The pictures get left out, but everything else in the listing below must be duplicated exactly.

********

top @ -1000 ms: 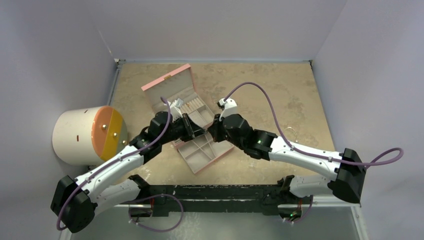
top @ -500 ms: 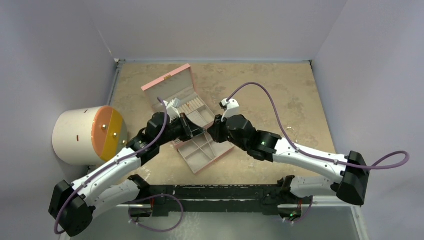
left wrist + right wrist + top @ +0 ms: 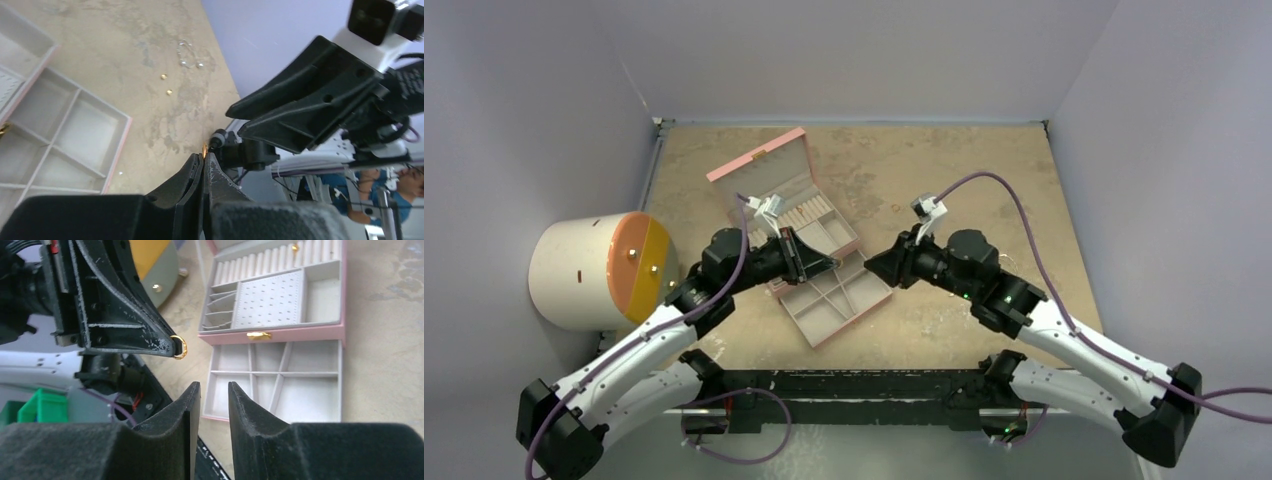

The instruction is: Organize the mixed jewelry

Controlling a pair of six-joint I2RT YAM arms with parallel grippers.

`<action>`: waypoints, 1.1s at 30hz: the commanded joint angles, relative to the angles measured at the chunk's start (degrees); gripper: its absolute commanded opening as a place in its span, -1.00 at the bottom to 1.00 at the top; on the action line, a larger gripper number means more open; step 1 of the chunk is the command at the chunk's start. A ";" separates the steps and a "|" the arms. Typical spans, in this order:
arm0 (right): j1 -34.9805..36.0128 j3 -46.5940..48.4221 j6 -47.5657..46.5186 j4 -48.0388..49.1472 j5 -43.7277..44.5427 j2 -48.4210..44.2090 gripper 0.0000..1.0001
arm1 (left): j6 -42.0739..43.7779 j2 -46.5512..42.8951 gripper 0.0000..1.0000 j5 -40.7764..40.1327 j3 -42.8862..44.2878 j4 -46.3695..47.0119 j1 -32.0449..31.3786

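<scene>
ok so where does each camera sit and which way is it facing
Top external: above and behind the bases, looking down at the table; left arm and right arm flank the pink jewelry box.
Left wrist: on the left arm, looking along the shut left jaws, which pinch a gold ring, toward the right jaws.
Right wrist: on the right arm, looking past the open right jaws at the left jaws.
Shared: both wrist views show the ring and box.
</scene>
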 commanded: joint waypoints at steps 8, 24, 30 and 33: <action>-1.83 -0.39 1.63 13.53 -22.82 -3.55 -0.34 | -1.57 -3.59 -1.00 17.13 -0.21 17.00 0.02; -1.79 1.71 5.48 21.35 -27.43 -2.40 -0.33 | -4.61 -3.75 -1.00 21.67 -1.03 24.26 -0.55; -1.79 1.91 6.36 22.13 -27.13 -1.72 -0.38 | -4.97 -4.03 -1.00 21.78 -1.47 25.70 -0.60; -1.79 1.61 6.80 22.71 -26.71 -1.61 -0.40 | -5.08 -3.96 -1.00 21.83 -1.78 26.24 -0.61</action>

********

### SOLUTION
top @ -1000 ms: 
top @ -500 ms: 
left wrist + right wrist + top @ +0 ms: 

The instruction is: Organize the mixed jewelry

Controlling a pair of six-joint I2RT YAM arms with parallel grippers.

`<action>`: waypoints, 1.1s at 30hz: the commanded joint angles, relative to the angles measured at the chunk's start (degrees); gripper: its absolute commanded opening as a place in its span, -1.00 at the bottom to 1.00 at the top; on the action line, a larger gripper number means more open; step 1 of the chunk is the command at the chunk's start. A ";" separates the steps and a "|" the arms. Typical spans, in this order:
arm0 (right): j1 -34.9805..36.0128 j3 -46.5940..48.4221 j6 -47.5657..46.5186 j4 -48.0388..49.1472 j5 -43.7277..44.5427 j2 -48.4210..44.2090 gripper 0.0000..1.0001
arm1 (left): j6 -42.0739..43.7779 j2 -46.5512..42.8951 gripper 0.0000..1.0000 j5 -40.7764..40.1327 j3 -42.8862..44.2878 j4 -46.3695..47.0119 j1 -32.0449..31.3786

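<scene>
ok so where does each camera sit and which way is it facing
Top external: above and behind the bases, looking down at the table; left arm and right arm flank the pink jewelry box.
Left wrist: on the left arm, looking along the shut left jaws, which pinch a gold ring, toward the right jaws.
Right wrist: on the right arm, looking past the open right jaws at the left jaws.
Shared: both wrist views show the ring and box.
</scene>
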 commanded: joint waypoints at steps 8, 24, 30 and 33: <action>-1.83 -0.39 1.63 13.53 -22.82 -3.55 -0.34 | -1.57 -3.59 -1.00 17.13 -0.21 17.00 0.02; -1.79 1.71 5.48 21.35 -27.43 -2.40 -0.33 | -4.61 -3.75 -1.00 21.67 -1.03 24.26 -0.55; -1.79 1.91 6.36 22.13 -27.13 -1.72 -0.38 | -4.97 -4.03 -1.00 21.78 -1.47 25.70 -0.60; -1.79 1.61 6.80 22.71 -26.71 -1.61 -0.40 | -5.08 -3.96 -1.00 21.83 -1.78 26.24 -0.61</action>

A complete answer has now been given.